The days following Boo’s disappearance in the Strip District during Shutdown, the Kryskills had become the big news story. The crews from all three television networks became intertwined with the Kryskills’ daily lives as the search for Boo dragged on and on. Because her brothers were minors, no one was allowed to interview them. Chloe Polanski turned public opinion against Jane’s mother, so the other networks focused on Jane.
It was probably the source of Jane’s uneasiness about being the center of attention. Certainly, it was the first time in her life that someone had turned a video camera on her. All the interviews, though, only made Jane aware of how badly she had failed at protecting her baby sister. She was only in the spotlight because she had screwed up. No one would be paying attention to Jane if she hadn’t lost her sister first.

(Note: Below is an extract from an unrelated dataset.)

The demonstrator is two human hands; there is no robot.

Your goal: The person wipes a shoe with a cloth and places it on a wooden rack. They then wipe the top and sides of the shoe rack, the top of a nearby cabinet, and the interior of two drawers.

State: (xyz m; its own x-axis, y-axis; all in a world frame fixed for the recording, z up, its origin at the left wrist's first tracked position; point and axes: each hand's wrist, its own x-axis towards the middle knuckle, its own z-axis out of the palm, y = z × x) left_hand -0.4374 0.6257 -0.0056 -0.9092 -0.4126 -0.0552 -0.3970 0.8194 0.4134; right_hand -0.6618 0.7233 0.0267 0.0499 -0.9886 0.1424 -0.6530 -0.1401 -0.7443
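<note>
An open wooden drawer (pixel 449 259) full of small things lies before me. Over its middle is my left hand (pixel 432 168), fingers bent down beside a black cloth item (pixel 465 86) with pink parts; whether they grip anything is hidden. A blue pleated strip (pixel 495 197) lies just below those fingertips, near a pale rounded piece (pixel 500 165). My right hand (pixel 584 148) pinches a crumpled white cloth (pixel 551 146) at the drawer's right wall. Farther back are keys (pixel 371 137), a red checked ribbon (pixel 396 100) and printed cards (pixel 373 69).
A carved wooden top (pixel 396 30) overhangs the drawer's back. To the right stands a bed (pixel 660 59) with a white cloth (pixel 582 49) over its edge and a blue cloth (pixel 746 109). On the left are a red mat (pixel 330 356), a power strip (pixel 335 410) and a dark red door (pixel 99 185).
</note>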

Mark Webster had been WQED’s reporter; he’d been the one who suggested that Jane try for a job with his station. Later, Jane realized that he’d been flirting with her. He’d meant a temporary job at the front desk since the receptionist was going on maternity leave shortly, but by then Jane had filled out an application citing any camera experience that she could claim, including one Christmas working a Santa photo op booth. Nor was she completely sure what position WQED intended to interview her for — they gave her only a date and time.
She was sitting in the building’s lobby, waiting to be called back for her interview, when a drunk stumbled through the front door with a gun. Without thinking, she disarmed the gunman and pinned him to the floor. It wasn’t hard. He was a little man, reeking of whiskey and smelling like he’d slept in his rumbled clothes for at least two days in a row.
“Do you know who I am?” the drunk had cried as he squirmed helplessly.
“No,” Jane glanced at the very pregnant receptionist who was standing, staring openmouthed at her. “Call the police.”
“He — he works here,” the receptionist said as if she wasn’t sure which of them scared her more.
“I am Hal Rogers!” the drunk roared. “I’m the star of the Emmy-winning program Backyard Rehab! I–I—I think I’m going to be sick.”